START RECORDS PROVIDED
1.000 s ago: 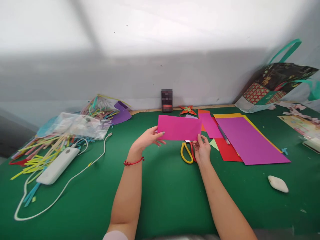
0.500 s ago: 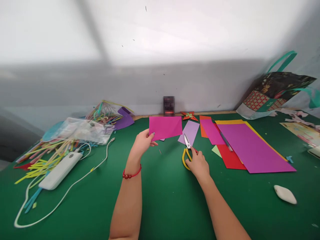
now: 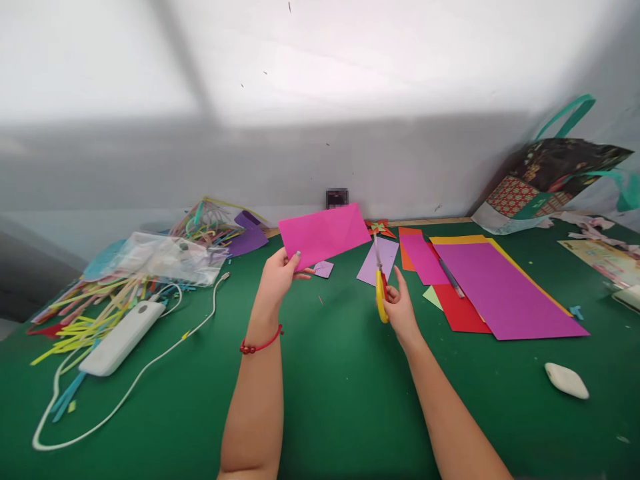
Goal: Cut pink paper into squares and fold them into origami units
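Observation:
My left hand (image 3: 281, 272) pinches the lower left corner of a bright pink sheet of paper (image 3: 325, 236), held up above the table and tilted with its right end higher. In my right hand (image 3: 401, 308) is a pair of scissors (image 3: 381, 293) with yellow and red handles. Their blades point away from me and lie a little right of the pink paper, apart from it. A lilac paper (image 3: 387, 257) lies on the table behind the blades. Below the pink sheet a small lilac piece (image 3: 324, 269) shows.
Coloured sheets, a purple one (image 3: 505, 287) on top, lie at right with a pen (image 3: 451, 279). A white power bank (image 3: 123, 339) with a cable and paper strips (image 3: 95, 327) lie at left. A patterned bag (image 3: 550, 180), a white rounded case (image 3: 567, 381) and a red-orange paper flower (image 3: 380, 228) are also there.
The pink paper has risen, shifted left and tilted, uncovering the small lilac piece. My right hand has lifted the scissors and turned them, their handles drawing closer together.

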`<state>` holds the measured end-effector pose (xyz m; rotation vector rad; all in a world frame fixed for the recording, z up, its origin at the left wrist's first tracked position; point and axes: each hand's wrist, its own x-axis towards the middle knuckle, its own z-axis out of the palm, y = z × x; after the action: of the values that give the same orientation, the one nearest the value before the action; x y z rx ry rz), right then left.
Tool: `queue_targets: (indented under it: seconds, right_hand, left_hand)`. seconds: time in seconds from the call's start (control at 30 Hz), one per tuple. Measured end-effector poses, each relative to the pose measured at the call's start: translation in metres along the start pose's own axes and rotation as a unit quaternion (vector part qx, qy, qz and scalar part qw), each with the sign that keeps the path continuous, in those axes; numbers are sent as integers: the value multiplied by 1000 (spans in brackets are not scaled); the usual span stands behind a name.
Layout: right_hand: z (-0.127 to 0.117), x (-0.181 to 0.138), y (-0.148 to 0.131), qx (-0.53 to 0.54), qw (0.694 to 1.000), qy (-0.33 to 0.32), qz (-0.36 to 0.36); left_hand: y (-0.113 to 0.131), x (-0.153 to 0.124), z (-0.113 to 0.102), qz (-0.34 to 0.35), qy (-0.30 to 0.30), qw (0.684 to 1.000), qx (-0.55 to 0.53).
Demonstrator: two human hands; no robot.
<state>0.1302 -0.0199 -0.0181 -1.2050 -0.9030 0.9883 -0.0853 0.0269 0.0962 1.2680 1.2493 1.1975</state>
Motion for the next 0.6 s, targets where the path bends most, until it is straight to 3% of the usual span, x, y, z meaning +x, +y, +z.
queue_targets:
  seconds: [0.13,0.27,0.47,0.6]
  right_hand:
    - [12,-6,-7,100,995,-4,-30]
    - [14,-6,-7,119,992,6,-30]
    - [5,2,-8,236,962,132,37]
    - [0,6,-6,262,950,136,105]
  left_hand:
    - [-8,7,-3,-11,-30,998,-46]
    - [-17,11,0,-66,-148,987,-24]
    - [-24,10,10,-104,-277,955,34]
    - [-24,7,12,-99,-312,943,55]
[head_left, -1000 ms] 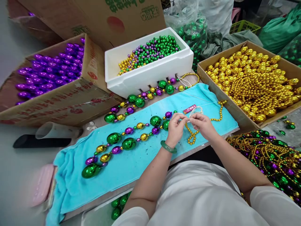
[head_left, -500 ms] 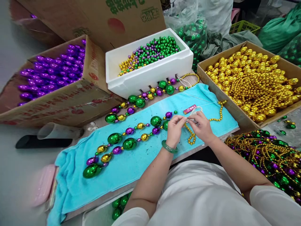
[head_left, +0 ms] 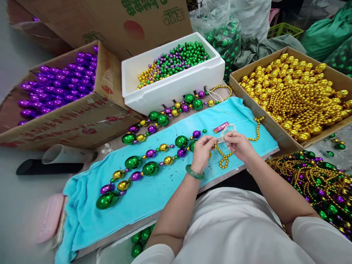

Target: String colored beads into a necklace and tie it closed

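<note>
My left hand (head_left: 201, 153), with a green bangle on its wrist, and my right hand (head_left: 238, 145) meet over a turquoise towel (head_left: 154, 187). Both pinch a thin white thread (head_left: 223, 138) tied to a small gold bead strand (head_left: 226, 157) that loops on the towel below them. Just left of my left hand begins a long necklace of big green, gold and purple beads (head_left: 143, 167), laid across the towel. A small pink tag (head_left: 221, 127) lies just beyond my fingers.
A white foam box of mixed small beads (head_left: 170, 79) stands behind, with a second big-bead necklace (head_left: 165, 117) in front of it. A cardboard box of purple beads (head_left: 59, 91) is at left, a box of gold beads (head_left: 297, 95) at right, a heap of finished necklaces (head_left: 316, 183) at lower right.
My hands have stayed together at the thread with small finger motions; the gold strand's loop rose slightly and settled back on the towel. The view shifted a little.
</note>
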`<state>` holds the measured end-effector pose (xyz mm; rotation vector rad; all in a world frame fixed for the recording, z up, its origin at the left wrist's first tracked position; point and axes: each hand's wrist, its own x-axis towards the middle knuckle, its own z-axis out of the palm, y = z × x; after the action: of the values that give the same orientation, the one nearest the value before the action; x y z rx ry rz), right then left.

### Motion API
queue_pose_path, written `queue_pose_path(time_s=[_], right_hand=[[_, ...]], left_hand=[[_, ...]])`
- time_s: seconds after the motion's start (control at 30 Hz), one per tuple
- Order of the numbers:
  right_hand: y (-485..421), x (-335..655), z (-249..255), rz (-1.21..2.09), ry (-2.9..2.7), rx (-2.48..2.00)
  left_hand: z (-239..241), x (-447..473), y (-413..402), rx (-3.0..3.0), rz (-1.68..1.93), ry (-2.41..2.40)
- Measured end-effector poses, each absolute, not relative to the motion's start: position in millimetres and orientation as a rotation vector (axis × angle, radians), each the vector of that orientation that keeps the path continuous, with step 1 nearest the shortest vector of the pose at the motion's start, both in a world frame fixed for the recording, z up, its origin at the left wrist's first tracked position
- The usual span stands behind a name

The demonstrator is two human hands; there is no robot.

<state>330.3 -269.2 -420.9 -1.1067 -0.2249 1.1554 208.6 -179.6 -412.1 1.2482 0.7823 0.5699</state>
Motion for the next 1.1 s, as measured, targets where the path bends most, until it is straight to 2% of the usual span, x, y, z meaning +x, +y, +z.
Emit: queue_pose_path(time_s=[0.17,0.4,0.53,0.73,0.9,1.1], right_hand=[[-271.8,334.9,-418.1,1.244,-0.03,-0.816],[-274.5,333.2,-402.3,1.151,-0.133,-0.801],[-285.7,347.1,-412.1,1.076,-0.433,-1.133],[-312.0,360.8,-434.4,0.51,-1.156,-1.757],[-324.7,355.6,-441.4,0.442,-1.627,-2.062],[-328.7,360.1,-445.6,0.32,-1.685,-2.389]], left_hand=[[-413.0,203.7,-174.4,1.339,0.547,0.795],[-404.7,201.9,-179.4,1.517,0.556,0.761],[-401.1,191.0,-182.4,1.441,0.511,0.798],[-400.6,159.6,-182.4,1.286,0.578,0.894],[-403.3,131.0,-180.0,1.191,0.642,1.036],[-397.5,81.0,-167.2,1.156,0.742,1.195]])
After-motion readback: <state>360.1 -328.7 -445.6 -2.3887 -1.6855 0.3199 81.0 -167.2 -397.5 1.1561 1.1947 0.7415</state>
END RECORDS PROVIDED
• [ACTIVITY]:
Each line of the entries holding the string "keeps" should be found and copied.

• [TASK SOLUTION]:
Tool: `queue_targets: (indented under it: seconds, right_hand, left_hand)`. seconds: time in seconds from the call's start (control at 30 Hz), one per tuple. Measured end-effector poses, each relative to the pose measured at the call's start: translation in metres along the start pose's own axes and rotation as a unit quaternion (vector part qx, qy, qz and scalar part qw), each with the sign that keeps the path continuous, in those axes; numbers are sent as integers: the value multiplied by 1000 (spans in brackets are not scaled); the usual span stands behind a name.
- Measured end-effector poses, each absolute, not relative to the motion's start: position in millimetres and orientation as a rotation vector (axis × angle, radians), each the vector of that orientation that keeps the path continuous, with step 1 nearest the shortest vector of the pose at the motion's start, both in a world frame fixed for the recording, z up, its origin at the left wrist's first tracked position

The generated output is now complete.